It was then tested whether deletion of this domain would affect the ability of Cdx2 to deregulate Hox gene expression. Retroviral expression of the ΔN-Cdx2 mutant lacking the N-terminal transactivation domain (1 amino acid [aa]–179 aa) did not induce up-regulation of Hoxb8, Hoxa9, and Hoxa10 in contrast to nonmutated Cdx2. Furthermore, deletion of the N-terminal domain clearly limited the ability of Cdx2 to up-regulate expression of Hox genes such as Hoxa7, Hoxa9, and Hoxb3, whereas the expression of the nonleukemogenic Hox genes Hoxb4 and Hoxd13 were not changed by both Cdx2 constructs compared with the control (Figure 1A,B).
The transforming potential of Cdx2 is associated with its ability to perturb Hox gene expression
To analyze whether the transforming potential of Cdx2 would correlate with its ability to perturb Hox gene expression in normal hematopoietic progenitor cells, serial replating and in vivo transplantation assays were performed with murine BM progenitor cells expressing Cdx2, ΔN-Cdx2, or EGFP alone. Cells were highly purified based on EGFP or EYFP expression before plating into methylcellulose. In the first CFC assay, expression of Cdx2 resulted in a significantly higher number of colonies compared with EGFP (138 ± 18 vs 65 ± 11 per 500 initially plated cells, respectively; n = 8; P < .02) and a significantly higher yield of cells generated per 500 initially plated cells (2.2 × 106 ± 4.4 × 105 vs 1.6 × 105 ± 5.2 × 104; n = 5; P < .01; Figure 2A,B). Furthermore and in contrast to the control, colonies expressing Cdx2 were serially replatable (at second CFC assay 14 000 ± 2403 vs 374 ± 14 EGFP; n = 8; P < .002) with a significant higher yield of cells compared with the control (4.5 × 108 ± 1.8 × 108 vs 7.4 × 106 ± 4.0 × 106 EGFP; n = 8; P < .001; Figure 2A,B). After 3 rounds of replating, on average 60% (± 10%) of the Cdx2-expressing colonies were classified as CFU blasts (Figure 2C). This was confirmed by cytospin preparations of colonies demonstrating a primitive myelomonoblastic morphology of the clonogenic cells (Figure 2D). Immunophenotypic characterization of cells at that time point documented coexpression of the myeloid markers Gr1 and Mac1 in 70% (± 10%) of the cells (n = 3) and positivity for Sca-1 in 50% (± 7%) of the cells, respectively, confirming the primitive phenotype of the colonies (Figure 2E). Cells isolated from tertiary CFC assays showed unlimited growth in liquid culture supplemented with IL-3. In order to test the leukemic potential of cells isolated from tertiary CFC assays, lethally irradiated mice received transplants of 1 × 106 (n = 4): all the mice developed AML after a median latency time of 8 weeks (data not shown). Thus, ectopic Cdx2 expression conferred leukemogenic properties to hematopoietic progenitors after serial replating in vitro.
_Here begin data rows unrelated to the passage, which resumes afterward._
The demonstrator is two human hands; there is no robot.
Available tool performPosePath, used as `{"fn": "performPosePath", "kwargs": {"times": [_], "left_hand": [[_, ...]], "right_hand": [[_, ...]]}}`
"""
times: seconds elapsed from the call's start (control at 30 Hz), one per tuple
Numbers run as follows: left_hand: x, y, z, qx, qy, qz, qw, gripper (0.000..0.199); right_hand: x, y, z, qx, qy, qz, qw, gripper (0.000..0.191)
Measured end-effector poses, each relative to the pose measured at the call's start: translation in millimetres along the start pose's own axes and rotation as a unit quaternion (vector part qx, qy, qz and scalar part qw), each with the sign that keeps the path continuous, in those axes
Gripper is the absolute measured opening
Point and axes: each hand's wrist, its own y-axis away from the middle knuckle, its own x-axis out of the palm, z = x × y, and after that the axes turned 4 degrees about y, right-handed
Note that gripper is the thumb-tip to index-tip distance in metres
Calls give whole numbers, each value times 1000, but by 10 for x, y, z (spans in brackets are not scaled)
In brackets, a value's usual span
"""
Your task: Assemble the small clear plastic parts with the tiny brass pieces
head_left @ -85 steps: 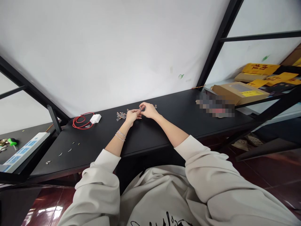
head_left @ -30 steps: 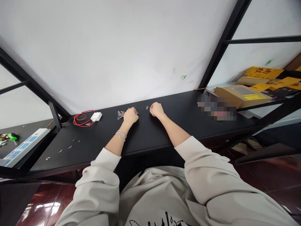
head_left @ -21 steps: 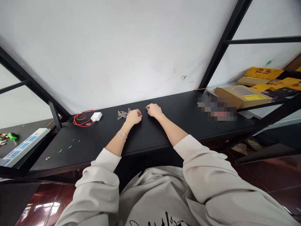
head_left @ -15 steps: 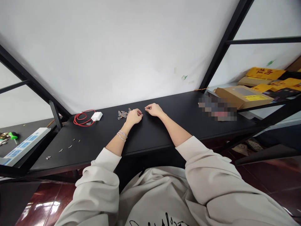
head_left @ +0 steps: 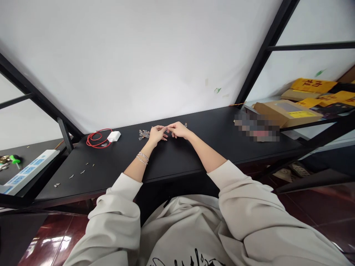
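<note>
Left hand (head_left: 156,134), right hand (head_left: 179,129) meeting at fingertips, wrists apart.

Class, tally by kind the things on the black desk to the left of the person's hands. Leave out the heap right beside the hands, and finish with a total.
Red cable: 1
White charger: 1
Small pieces: 6 (five near the desk's front edge, one beside the cable)
Total: 8

desk (head_left: 249,151): small parts (head_left: 143,134) centre-left | charger (head_left: 113,136), cable (head_left: 97,139) just left of them | power strip (head_left: 27,172) further left, seemingly on a separate bench (head_left: 22,159) | cardboard box (head_left: 287,113) right, on shelf (head_left: 248,103)
</note>
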Motion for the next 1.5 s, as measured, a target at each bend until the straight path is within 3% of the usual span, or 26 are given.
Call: {"fn": "performPosePath", "kwargs": {"times": [0.17,0.33,0.47,0.63,0.77,0.93,1.07,1.2,1.5], "left_hand": [[19,27,-36,-26,41,30,998,8],[32,16,-36,-26,74,19,997,7],[21,15,-30,-43,89,37,994,10],[1,21,-26,-40,84,52,994,14],[-6,2,-8,-18,71,45,996,15],[-17,-43,40,1,42,20,999,13],[-18,-33,41,12,25,19,999,16],[-10,-4,18,23,16,12,1000,21],[9,6,-2,12,27,5,1000,17]], "right_hand": [[-29,-23,-36,-3,97,-39,995,15],[-117,-50,-93,18,253,-125,959,21],[-165,-70,-139,86,307,-110,941,23],[-179,-74,-145,104,303,-122,939,12],[-170,-61,-107,111,248,-108,956,9],[-117,-45,-21,83,58,-112,989,10],[-91,-31,41,82,-37,-114,989,4],[-83,-26,66,90,-114,-75,987,14],[-73,8,78,87,-169,-61,980,12]]}}
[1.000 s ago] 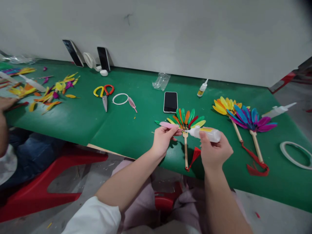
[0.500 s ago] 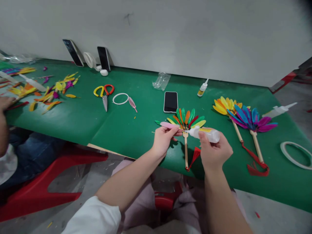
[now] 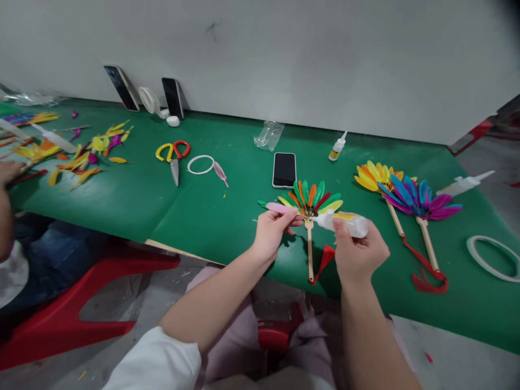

Although in the primary CFC assay expression of ΔN-Cdx2 in hematopoietic progenitor cells increased the colony number and the yield of cells compared with the EGFP control (97 ± 4 vs 65 ± 11 EGFP per 500 initially plated cells, respectively; n = 5; P < .03), N-terminal deletion resulted in a significant loss of hematopoietic activity compared with Cdx2 (97 ± 4 vs 138 ± 18; n = 8; P < .01; Figure 2A). In addition, hematopoietic progenitors expressing the N-terminal deleted mutant did not achieve any serial replating capacity after the first round of replating or leukemogenic potential after propagation in methylcellulose as observed for ectopic Cdx2 expression (Figure 2B). Taken together, these data indicated that loss of the transforming activity of Cdx2 in vitro was paralleled by its loss to up-regulate expression of leukemogenic Hox genes.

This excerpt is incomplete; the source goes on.